Not everything need be that dramatic of course – but we can all review our personal history and look at in a different light.


Our minds have a “negative bias.” That means we remember the bad things better than the good. Or when we are feeling depressed, sad, lonely or afraid we automatically winnow out the events in our past that support feeling even worse.

Not so when we are happy since we don’t need those feelings reinforced. We just are happy in the moment.


The “so” is that you might want to spend a bit of time searching through your memory for happy times and events. Practice remembering them. Enjoy them. Write them down. Get good at recalling them when you start sliding down the black hole of negativity that always seems to have a bottle at the bottom.

That’s how you change your past – by deciding which parts to focus on. That’s how you recover – not stay stuck in that other black hole, “in recovery.”

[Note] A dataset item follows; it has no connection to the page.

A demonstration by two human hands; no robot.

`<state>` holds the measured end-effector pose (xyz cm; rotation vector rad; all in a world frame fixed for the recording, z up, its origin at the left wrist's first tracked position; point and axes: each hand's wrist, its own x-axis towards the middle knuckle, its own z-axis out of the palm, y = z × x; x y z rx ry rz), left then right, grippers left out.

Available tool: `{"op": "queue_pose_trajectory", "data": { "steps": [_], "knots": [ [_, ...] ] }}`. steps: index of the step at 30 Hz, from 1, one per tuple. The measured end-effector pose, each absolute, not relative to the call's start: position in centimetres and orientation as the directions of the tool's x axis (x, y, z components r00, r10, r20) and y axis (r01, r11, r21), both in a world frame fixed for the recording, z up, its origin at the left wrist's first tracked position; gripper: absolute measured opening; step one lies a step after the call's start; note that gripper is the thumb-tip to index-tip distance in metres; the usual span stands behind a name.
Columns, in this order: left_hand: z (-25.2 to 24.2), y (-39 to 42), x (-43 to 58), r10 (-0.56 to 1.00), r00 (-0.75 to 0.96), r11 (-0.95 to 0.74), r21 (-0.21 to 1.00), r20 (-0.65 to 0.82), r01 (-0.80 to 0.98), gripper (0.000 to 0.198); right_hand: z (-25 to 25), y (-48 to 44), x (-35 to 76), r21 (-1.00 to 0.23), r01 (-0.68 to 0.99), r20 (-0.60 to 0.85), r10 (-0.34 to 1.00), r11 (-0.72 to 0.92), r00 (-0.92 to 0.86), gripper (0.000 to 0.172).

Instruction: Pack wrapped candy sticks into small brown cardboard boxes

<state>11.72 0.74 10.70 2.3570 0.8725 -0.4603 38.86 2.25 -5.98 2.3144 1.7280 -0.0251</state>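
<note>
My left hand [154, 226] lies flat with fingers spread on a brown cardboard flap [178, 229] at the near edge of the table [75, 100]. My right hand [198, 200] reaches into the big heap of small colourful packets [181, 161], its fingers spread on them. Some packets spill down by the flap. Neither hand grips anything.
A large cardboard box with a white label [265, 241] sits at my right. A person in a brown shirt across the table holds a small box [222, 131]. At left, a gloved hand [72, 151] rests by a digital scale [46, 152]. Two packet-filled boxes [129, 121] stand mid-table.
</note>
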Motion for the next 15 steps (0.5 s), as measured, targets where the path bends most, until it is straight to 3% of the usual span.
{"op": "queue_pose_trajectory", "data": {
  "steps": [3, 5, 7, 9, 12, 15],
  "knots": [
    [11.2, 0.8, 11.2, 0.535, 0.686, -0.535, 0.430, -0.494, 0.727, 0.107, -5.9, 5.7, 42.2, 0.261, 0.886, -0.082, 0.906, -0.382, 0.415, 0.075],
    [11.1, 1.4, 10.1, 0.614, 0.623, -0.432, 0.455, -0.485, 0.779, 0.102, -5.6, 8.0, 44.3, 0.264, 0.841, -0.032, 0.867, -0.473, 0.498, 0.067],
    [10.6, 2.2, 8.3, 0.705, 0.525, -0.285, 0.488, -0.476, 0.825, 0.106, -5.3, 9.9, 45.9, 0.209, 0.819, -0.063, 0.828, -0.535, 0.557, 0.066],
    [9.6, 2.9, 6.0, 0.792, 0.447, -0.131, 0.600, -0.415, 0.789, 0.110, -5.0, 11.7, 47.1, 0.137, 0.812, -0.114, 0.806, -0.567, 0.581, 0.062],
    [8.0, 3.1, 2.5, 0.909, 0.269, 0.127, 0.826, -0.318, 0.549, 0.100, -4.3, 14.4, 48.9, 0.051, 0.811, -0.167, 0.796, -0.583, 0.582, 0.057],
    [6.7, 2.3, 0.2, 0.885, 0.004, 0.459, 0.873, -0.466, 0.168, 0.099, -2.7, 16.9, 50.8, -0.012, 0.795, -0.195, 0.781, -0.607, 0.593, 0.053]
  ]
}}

Labels – and Avoiding Them

Alcoholic, Addict, Alcoholism, Addiction. The four “A”s you’ll want to avoid. Words to remove from your vocabulary.


Because they all come loaded with baggage that none of us can ever completely erase from our thinking.

Refer to yourself as an “alcoholic” and you are sticking yourself with all of the brainwashing AA and the Steppers have inflicted on our consciousness, and to our detriment. Sign up for being an alcoholic and you sign up for being a powerless victim with an unrelenting “disease” from which you can never recover.

Never mind that most people with a period of over medicating with alcohol fully recover. Unless, of course, they go to AA.

Of course labels make life easy, absolve you of responsibility for acquiring the “disease” or recovering – since by definition you can’t. Ever.

If that suits you, feel free to go down that road. It is your life and your choice.

But suppose you don’t want to turn your “free will,” to the extent we can exercise it, over to a fictitious malady? Suppose you prefer to manage your own life instead of adhering to Steps and the wisdom in a door knob? Advised by a predator called a sponsor?

That’s called being an adult – a person who assumes responsibility for their choices, including the choice to address conditions rather than self-medicate them or drink a cult’s Kool-Aid.

As a fondly remembered client said years ago, “I got it. You offer a 2 Step program: get a grip; get a life.”

We couldn’t have said it better ourselves.